## Activity
Say, as a bare number, how many lines of the listing hold "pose".

## Stored data
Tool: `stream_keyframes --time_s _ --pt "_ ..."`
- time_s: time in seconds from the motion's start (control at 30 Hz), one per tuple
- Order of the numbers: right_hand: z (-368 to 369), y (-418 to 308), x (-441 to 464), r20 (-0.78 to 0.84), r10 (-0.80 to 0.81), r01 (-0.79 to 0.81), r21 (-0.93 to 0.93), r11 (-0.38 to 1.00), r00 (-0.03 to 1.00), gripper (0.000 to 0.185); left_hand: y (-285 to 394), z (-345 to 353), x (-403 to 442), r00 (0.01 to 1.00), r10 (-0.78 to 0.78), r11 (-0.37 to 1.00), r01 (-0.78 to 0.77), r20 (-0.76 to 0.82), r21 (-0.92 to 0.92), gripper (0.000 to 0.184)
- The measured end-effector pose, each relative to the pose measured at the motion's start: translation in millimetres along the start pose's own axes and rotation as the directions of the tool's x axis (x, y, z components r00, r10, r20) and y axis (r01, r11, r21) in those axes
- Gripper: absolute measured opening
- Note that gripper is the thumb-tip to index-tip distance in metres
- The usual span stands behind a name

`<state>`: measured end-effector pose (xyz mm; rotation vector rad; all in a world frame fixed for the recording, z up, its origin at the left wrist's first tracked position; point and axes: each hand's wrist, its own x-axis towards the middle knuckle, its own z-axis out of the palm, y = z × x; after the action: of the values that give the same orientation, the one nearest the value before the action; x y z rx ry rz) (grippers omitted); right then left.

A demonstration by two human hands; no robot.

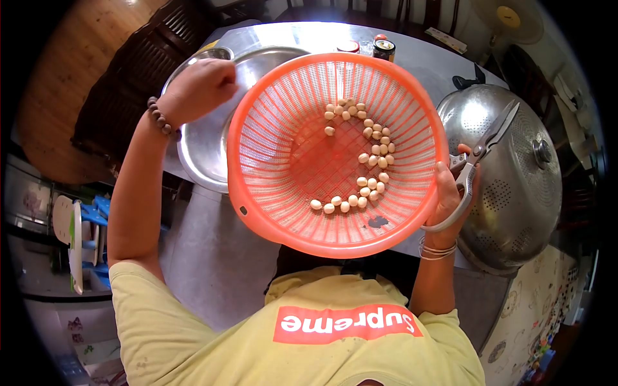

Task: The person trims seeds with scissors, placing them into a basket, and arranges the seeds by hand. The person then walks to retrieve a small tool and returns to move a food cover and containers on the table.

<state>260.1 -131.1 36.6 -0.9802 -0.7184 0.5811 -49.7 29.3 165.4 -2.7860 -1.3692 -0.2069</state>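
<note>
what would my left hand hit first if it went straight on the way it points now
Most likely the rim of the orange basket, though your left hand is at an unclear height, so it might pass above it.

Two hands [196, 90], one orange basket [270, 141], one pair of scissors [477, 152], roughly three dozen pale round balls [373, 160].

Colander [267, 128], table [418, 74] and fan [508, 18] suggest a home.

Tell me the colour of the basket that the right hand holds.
The basket in the right hand is orange-red, shown best in the head view.
</note>
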Motion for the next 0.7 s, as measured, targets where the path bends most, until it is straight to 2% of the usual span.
stream_keyframes --time_s 0.03,0.07,0.13,0.23,0.27,0.33,0.37,0.47,0.53,0.57,0.63,0.67,0.7 --pt "0.0 0.8 0.3 0.000 0.000 0.000 0.003 1.000 1.000 0.035 -11.3 -0.2 -4.0 0.996 -0.089 0.994 0.087 0.020 0.063 0.014" --pt "-1.2 2.1 1.1 0.005 -0.014 0.014 -0.002 1.000 1.000 0.035 -21.7 3.1 -8.6 0.996 -0.089 0.994 0.088 0.020 0.066 0.014" --pt "-2.6 2.8 1.4 0.012 -0.030 0.030 -0.006 1.000 0.999 0.036 -45.6 19.9 -18.9 0.980 -0.189 0.970 0.177 0.060 0.164 0.013" --pt "-3.7 1.1 0.9 0.025 -0.032 0.034 -0.052 0.998 0.999 0.036 -69.7 42.4 -30.6 0.962 -0.247 0.940 0.208 0.117 0.269 0.010" --pt "-3.3 -0.1 0.4 0.024 -0.035 0.036 -0.057 0.998 0.999 0.036 -73.3 47.3 -31.9 0.962 -0.245 0.941 0.207 0.117 0.266 0.010" --pt "-0.9 -2.0 -0.4 0.028 -0.037 0.039 -0.064 0.997 0.999 0.036 -61.1 46.4 -33.6 0.905 -0.347 0.921 0.279 0.246 0.271 0.006" --pt "0.6 -2.6 -0.9 0.019 -0.039 0.040 -0.051 0.998 0.999 0.036 -62.2 49.1 -34.0 0.905 -0.348 0.921 0.281 0.246 0.269 0.006" --pt "-0.8 -2.4 -0.6 0.016 -0.043 0.044 -0.059 0.997 0.999 0.035 -65.7 56.7 -32.2 0.935 -0.310 0.918 0.248 0.174 0.308 0.004" --pt "-1.5 -1.6 -0.7 0.025 -0.045 0.047 -0.079 0.996 0.999 0.035 -63.0 57.3 -30.5 0.947 -0.313 0.926 0.289 0.065 0.241 0.004" --pt "-0.6 -0.8 -0.5 0.021 -0.039 0.040 -0.048 0.998 0.999 0.035 -60.0 57.8 -29.9 0.947 -0.315 0.926 0.291 0.066 0.241 0.004" --pt "0.1 -0.5 -0.6 0.016 -0.034 0.035 -0.015 0.999 0.999 0.035 -40.7 53.7 -25.6 0.950 -0.303 0.951 0.307 -0.074 0.043 0.006" --pt "0.0 -1.1 -0.7 0.019 -0.038 0.039 -0.036 0.999 0.999 0.035 -29.9 49.7 -22.9 0.950 -0.303 0.951 0.307 -0.074 0.043 0.006" --pt "-0.5 -1.1 -0.8 0.022 -0.042 0.043 -0.057 0.997 0.999 0.035 -17.3 44.3 -20.0 0.977 -0.159 0.986 0.164 -0.141 0.026 0.005"
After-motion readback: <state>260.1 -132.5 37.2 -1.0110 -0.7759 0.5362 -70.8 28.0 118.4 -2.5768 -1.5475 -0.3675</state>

## Response to the exercise
2